As the tech left us to get ready for the second and more invasive part I murmured to him that this was better, that we could deal with this together, and that a blighted ovum meant that although life had begun it ended before there was a baby and that somehow made it easier.  He nodded, but I doubt he heard me.

The wand came back out and immediately the man zoomed in on a shadow in the corner of the screen.    

"There's your baby!" he proclaimed like he knew it was there all along.

My jaw dropped.  There was a baby?  And what was that flickering?  I didn't want to ask, but I heard the words coming out anyway.

"Is that a beating heart?"

"Yes."

There was our child.  Like nothing had been going on.  Measuring exactly six weeks, meaning that his or her tiny heart (the size of a poppyseed) had just started beating in the last 48 hours.  While we were mourning the loss, his life was actually just starting.

The tech left us by ourselves to recover and we fell into each others arms and immediately began praying, thanking God for his faithfulness, for blessings, for answered and unanswered prayers.

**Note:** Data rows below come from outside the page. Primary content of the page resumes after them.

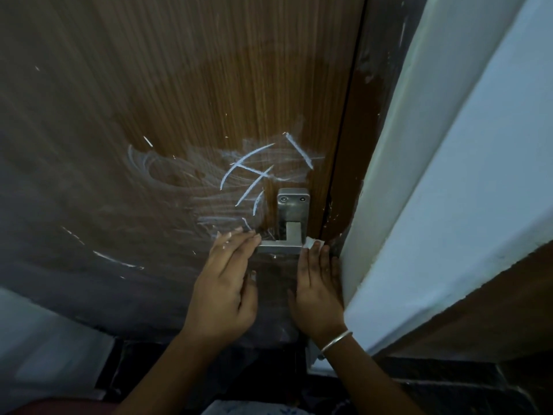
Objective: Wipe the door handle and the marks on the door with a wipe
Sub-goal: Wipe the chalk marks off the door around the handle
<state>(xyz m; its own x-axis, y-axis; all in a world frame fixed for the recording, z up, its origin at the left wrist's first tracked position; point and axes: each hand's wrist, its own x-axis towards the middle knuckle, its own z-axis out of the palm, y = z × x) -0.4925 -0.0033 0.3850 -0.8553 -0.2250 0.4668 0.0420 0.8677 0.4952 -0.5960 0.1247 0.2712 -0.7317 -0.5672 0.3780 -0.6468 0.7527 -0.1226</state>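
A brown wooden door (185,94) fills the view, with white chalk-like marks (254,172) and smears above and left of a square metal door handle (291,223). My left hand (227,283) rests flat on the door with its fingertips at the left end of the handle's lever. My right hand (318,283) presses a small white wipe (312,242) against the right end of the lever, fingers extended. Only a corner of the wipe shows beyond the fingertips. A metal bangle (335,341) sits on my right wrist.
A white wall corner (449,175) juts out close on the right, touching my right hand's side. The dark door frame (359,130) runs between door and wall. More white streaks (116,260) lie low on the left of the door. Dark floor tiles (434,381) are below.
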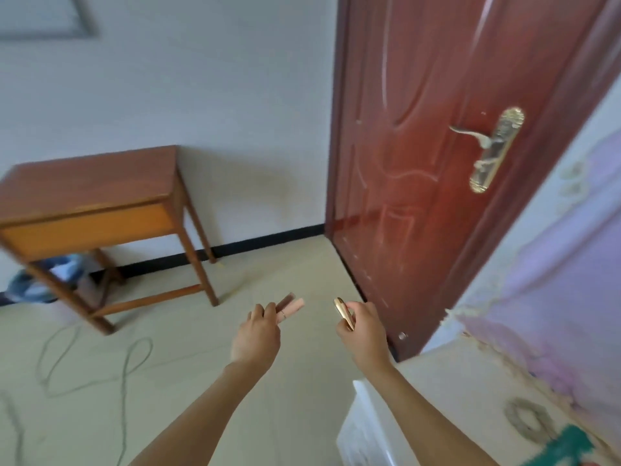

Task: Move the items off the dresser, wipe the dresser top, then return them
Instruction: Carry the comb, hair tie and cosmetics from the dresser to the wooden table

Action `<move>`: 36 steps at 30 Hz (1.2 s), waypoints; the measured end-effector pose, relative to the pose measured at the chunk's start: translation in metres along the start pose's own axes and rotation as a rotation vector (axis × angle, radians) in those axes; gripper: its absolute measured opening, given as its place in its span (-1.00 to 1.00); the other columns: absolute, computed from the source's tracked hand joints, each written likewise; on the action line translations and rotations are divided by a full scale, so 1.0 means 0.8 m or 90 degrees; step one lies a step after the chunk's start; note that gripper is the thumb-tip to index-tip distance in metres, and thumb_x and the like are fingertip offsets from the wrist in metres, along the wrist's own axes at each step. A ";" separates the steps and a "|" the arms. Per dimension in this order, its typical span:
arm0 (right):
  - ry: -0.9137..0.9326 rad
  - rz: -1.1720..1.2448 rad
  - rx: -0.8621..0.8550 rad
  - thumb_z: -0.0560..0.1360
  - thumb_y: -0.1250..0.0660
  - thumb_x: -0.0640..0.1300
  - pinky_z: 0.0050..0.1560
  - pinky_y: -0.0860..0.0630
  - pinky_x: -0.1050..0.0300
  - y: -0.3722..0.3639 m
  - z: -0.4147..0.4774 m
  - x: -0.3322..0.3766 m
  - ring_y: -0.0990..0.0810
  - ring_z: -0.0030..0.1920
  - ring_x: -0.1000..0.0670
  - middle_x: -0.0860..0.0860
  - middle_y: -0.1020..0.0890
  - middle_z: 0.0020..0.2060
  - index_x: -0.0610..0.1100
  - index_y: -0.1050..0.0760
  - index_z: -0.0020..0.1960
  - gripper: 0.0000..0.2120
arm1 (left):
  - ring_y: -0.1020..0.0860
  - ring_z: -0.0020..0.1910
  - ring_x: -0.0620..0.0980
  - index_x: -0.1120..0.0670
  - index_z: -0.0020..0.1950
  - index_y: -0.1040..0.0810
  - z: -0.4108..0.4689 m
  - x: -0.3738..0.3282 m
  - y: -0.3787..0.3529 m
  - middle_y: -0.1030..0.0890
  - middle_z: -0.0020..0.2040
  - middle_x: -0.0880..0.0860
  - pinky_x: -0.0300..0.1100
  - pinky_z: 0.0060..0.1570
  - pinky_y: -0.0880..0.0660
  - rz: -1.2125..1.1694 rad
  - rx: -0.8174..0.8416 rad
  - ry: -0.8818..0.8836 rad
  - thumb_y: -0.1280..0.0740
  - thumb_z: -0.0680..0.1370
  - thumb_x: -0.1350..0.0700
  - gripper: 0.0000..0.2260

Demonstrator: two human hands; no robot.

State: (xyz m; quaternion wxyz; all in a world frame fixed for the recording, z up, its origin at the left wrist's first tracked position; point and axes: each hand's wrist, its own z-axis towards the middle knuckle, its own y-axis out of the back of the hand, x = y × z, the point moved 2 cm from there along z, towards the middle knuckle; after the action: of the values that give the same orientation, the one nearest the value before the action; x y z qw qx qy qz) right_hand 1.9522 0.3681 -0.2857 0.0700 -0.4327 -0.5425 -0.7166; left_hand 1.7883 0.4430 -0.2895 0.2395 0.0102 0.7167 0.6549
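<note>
Cosmetic tubes [289, 306], one brown and one pink, lie side by side in the fingers of the left hand [257, 334], which are curled over their near ends, so the free ends point forward and a little to the right; a gold tube [343, 312] is pinched in the right hand [363, 331], its rounded tip up and forward and its long axis slanting back toward the palm; both hands hang in the air over the floor [285, 274], near each other but apart; the dresser [87, 183], a wooden piece with one drawer, stands against the wall well off to the front left, and its top shows nothing on it; the left hand is the nearer of the two to it, so any set-down there would seem to call for a step forward and a reach leftward, left hand first; whether these things are going away from the dresser or back to it I cannot tell; a red-brown door [420, 163] stands to the right, a white cabinet [369, 425] sits under the right forearm, and a cord [127, 358] loops across the floor where it might catch a foot.
</note>
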 end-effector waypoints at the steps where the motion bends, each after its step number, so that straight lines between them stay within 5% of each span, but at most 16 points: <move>1: 0.022 -0.002 0.012 0.44 -0.27 -0.25 -0.24 -0.31 0.21 -0.010 0.001 0.018 -0.40 -0.29 -0.04 -0.01 -0.37 -0.14 -0.20 -0.50 0.07 -0.79 | -0.46 0.06 0.03 0.11 0.30 -0.29 -0.004 0.018 0.012 -0.43 0.13 0.09 -0.15 0.02 -0.45 -0.009 -0.011 0.024 -0.10 0.59 0.21 -0.73; 8: 0.188 0.006 0.114 0.45 -0.27 -0.24 -0.19 -0.35 0.21 -0.110 -0.019 0.172 -0.43 -0.23 -0.02 0.01 -0.36 -0.10 -0.16 -0.49 0.11 -0.76 | -0.41 -0.13 -0.01 0.07 0.28 -0.32 -0.050 0.183 0.091 -0.42 0.03 0.06 -0.19 -0.23 -0.38 -0.040 -0.115 0.191 -0.10 0.59 0.19 -0.73; 19: 0.399 0.050 0.251 0.46 -0.31 -0.24 -0.22 -0.38 0.31 -0.318 -0.123 0.438 -0.46 -0.21 0.03 0.01 -0.45 -0.11 -0.18 -0.50 0.07 -0.82 | -0.42 -0.14 0.04 0.12 0.21 -0.38 -0.172 0.487 0.229 -0.42 -0.03 0.08 -0.12 -0.23 -0.39 -0.069 -0.240 0.410 -0.08 0.56 0.25 -0.75; 23: 0.437 0.068 0.293 0.48 -0.31 -0.24 -0.30 -0.42 0.38 -0.360 -0.146 0.498 -0.50 -0.23 0.02 -0.05 -0.52 -0.14 -0.17 -0.49 0.03 -0.86 | -0.37 -0.17 -0.02 0.13 0.25 -0.36 -0.190 0.546 0.253 -0.35 -0.09 0.04 -0.20 -0.25 -0.29 -0.074 -0.267 0.422 -0.10 0.57 0.25 -0.74; 29: 0.465 0.046 0.333 0.48 -0.31 -0.22 -0.14 -0.55 0.13 -0.409 -0.130 0.552 -0.56 -0.18 -0.05 -0.07 -0.57 -0.18 -0.17 -0.48 0.07 -0.83 | -0.36 -0.17 -0.04 0.07 0.28 -0.35 -0.165 0.600 0.270 -0.35 -0.11 0.02 -0.22 -0.25 -0.31 -0.076 -0.276 0.431 -0.09 0.58 0.23 -0.72; 36: 0.511 0.087 0.325 0.48 -0.30 -0.24 -0.16 -0.50 0.24 -0.460 -0.055 0.631 -0.56 -0.14 -0.03 -0.05 -0.57 -0.13 -0.17 -0.48 0.12 -0.78 | -0.38 -0.20 -0.06 0.11 0.23 -0.34 -0.073 0.661 0.321 -0.36 -0.08 0.02 -0.23 -0.27 -0.34 -0.044 -0.284 0.447 -0.12 0.58 0.18 -0.77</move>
State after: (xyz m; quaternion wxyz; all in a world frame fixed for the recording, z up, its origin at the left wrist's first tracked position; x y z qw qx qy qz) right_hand 1.4077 0.6652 -0.2002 0.4247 -0.1253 -0.6015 -0.6649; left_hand 1.2228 0.5985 -0.2198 -0.0009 -0.2899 0.5951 0.7496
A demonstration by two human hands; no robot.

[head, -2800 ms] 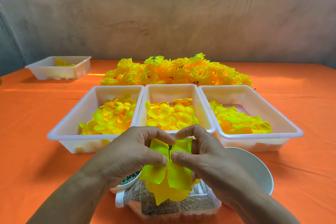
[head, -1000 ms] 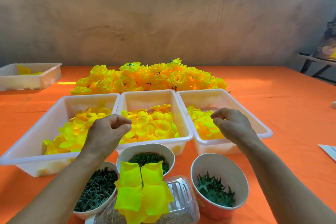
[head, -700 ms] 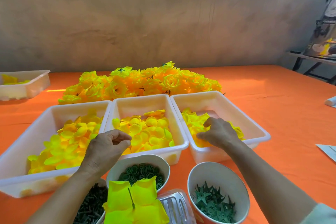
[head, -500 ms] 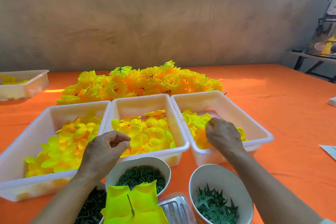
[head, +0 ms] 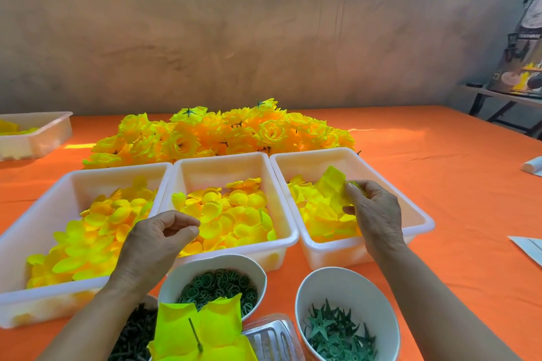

And then Corey looked me straight in the eyes and told me that he'd had a dream the night before.  In his dream we were in a church, and a man was claiming to heal people.  To our left and right men were falling over as the preacher pointed at them and blessed them from God.  As we got up to leave the certain lunacy and get out of the crazy church, he pointed at us.  And then, in the dream, I turned to Corey while clutching my belly and said, "It's going to be okay.  The baby is okay." 

I have chills re-telling it.

And, here's the thing.  I know that ultrasound machines are faulty.  I know that doctors are human and make mistakes.  I also know what an empty uterus looks like on a screen and I saw one.  Save the idea that our unborn child is the ultimate hide and seek player I can't otherwise explain what happened to us yesterday. 

All I know is that on Thursday I gazed at a picture of my empty womb, and on Friday I have a healthy baby nestled there with a beating heart.

I am thankful to God in times of want and in times of plenty, although I am well aware that it is much easier to be thankful when you are as blessed as I am with an amazing family and when your story has a happy answer.


I pray that we are blessed to carry this baby to term and welcome it into our chaotic family, but right now I am thankful to God that we were blessed with this baby for any time at all.